Мэттью начал лихорадочно рыться в памяти. Наконец он победно воскликнул:
– «Цилиндр»!
– «Цилиндр»?
– Ты что, не помнишь? Фред Астер танцевал степ, когда его номер был над номером Джинджер Роджерс, и тут пластинку заело.
Изабель задумалась на пару минут, пытаясь воспроизвести в памяти эту сцену.
– Он прав, – вмешался Teo, который сразу же позабыл о том, зачем он соскочил с дивана.
– Тогда браво, мой маленький Мэттью! – воскликнула Изабель.
– Но, Изабель, что ты имела в виду под штрафом?
– О, это еще предстоит решить, – сказала она загадочно.
И так родилась игра.
Изабель, стремившаяся дать имя всему, даже тем вещам, которые лишены имен, сразу же окрестила ее «Кинотеатром на дому». Молодые люди занимались своими делами, вместе или по отдельности, читали, играли в шахматы и «монополию» перед горящим камином, расставляли звездочки напротив списка фильмов в «L'Officiel des Spectacles» (это было, пожалуй, самое занудное из их занятий), и вдруг один из них, охваченный внезапным ощущением déjà vu, вскакивал, разыгрывал небольшую сценку, повторяющую произошедшее между ними, и вопрошал: «Какой это фильм?», или «Откуда эта сцена?», или «Назовите персонажа, который…»
В тот же самый день, когда родилась игра, Teo, например, перебирая газетные вырезки, которые он собирал годами, положил на них сверху стеклянное пресс–папье. Это было одно из тех пресс–папье, у которых внутри, когда их переворачиваешь, происходит нечто вроде снежной бури. Затем, случайно повернувшись, он сбросил его на ковер. Не дав Teo даже времени задать вопрос, Мэттью и Изабель закричали хором: «Гражданин Кейн!»
Но это было легко. А со временем игра становилась все более и более сложной. На следующий день в кухне между Мэттью и Teo произошла такая сцена:
– Teo, я хотел бы знать…
– Мэттью, не мог бы ты…
Пауза, затем:
– Давай же…
– Извини, но почему…
Новая пауза.
– Я просто хотел…
– Я собирался…
И тут Мэттью выпалил:
– Назови фильм?
– Что?
– Давай, Teo. Назови фильм, любой фильм, в котором два персонажа все время пытаются заговорить одновременно.
За этим последовала перепалка, в которой слышались такие фразы, как «Тише! Не подсказывай!» и «Время идет! Пора платить штраф!».

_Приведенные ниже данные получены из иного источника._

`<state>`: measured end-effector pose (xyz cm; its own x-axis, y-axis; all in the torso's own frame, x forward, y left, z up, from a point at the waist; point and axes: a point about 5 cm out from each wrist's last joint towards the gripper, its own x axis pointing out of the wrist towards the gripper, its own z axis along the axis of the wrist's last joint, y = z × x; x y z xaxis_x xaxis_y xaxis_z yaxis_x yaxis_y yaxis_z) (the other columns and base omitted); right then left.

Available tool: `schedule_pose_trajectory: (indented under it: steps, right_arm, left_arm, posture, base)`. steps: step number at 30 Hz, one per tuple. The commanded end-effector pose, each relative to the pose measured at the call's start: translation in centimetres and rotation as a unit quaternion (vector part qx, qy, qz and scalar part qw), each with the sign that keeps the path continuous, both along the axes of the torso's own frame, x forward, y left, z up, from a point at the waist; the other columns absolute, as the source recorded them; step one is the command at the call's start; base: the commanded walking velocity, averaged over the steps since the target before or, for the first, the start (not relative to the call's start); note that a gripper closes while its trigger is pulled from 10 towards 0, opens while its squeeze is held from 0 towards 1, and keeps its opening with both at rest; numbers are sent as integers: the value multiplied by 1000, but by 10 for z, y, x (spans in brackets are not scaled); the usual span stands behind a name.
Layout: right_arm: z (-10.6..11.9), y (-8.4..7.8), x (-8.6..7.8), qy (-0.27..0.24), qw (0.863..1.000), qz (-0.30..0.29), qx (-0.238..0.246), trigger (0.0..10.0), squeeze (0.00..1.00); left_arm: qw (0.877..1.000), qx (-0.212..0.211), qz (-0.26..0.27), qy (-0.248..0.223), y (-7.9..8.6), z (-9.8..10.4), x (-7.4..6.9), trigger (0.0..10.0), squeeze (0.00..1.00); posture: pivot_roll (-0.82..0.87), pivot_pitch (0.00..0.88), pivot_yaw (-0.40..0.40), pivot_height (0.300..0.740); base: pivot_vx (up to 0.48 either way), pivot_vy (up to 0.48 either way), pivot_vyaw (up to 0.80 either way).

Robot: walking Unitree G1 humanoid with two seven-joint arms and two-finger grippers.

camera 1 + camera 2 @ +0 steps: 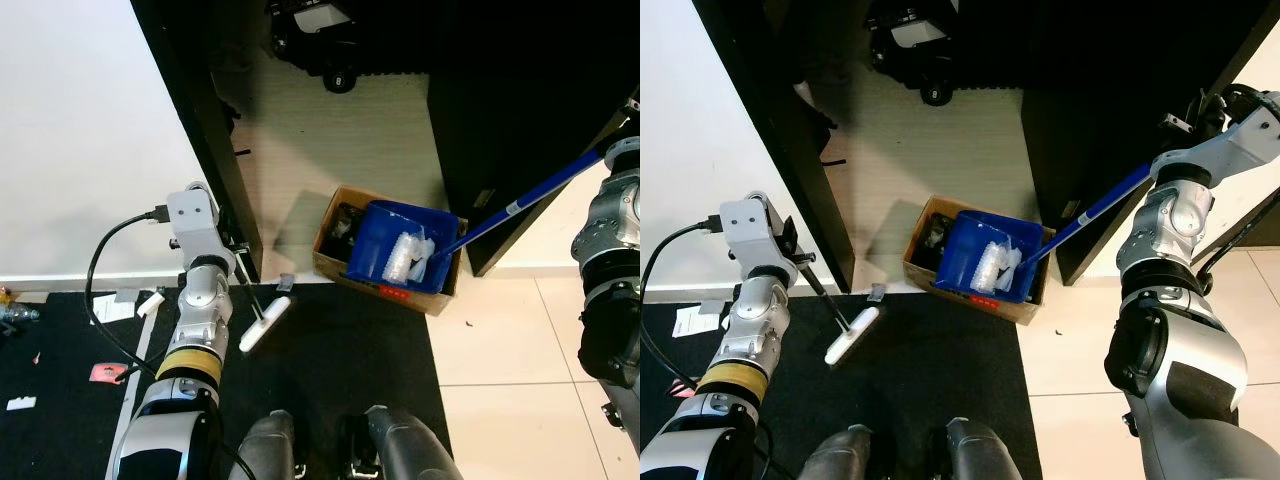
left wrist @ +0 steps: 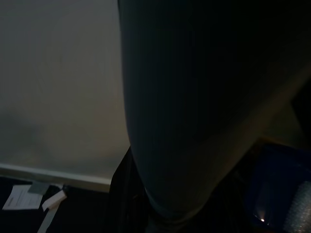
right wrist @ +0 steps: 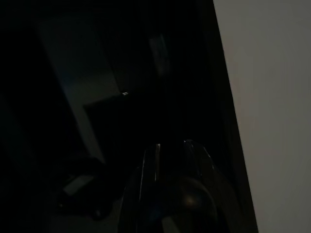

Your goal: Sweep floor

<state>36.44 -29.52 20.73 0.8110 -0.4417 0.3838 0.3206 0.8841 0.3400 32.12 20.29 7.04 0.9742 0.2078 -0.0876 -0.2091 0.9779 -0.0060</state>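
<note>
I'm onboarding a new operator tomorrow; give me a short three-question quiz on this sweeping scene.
1. True or false: the blue dustpan lies flat on the black mat.
2. Which arm carries the dustpan's blue handle? A) left B) right
3. Fill in: the white debris sits in the dustpan, over an open ______ box.

Key:
1. False; it rests tipped over the cardboard box on the tile floor.
2. B; the handle runs up to the right arm, while the left arm carries a white-headed brush.
3. cardboard
</note>
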Motion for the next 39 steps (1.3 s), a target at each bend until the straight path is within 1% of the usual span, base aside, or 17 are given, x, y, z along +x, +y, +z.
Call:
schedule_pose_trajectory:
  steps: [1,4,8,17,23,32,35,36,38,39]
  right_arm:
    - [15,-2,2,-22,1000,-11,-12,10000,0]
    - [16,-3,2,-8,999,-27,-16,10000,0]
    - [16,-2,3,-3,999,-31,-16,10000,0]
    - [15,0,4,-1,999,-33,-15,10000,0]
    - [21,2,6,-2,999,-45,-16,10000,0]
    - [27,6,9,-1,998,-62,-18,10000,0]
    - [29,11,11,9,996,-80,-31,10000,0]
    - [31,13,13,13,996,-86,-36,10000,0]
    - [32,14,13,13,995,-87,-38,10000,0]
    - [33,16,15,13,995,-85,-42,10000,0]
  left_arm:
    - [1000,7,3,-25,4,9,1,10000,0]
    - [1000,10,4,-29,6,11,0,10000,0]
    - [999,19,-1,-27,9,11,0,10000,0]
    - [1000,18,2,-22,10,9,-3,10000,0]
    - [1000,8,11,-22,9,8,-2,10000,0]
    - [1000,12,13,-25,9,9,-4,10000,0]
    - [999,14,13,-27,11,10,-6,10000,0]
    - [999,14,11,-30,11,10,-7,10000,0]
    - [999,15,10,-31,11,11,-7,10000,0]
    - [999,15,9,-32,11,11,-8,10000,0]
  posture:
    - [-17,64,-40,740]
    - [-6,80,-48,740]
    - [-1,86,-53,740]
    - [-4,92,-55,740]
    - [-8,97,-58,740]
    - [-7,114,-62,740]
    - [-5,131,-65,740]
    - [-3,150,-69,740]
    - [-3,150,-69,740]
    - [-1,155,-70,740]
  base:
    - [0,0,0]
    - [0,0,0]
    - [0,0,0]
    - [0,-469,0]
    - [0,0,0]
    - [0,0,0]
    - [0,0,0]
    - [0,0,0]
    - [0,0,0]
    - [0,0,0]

Штрафы, о которых в первый раз мимоходом упомянула Изабель, вначале имели чисто денежную природу: франк, два франка, пятьдесят сантимов – в зависимости от возможностей побежденного или прихоти победителя. Однако подобные пресные выигрыши им скоро наскучили, кроме того, их скудные средства были сданы в общую кассу и выиграть много вряд ли кому–нибудь удалось бы. И по мере того как все усложнявшиеся правила игры начинали превращать ее из невинной детской забавы в литургическое священнодействие, понятие «штраф» тоже меняло свое содержание, приобретая мало–помалу совсем иное значение.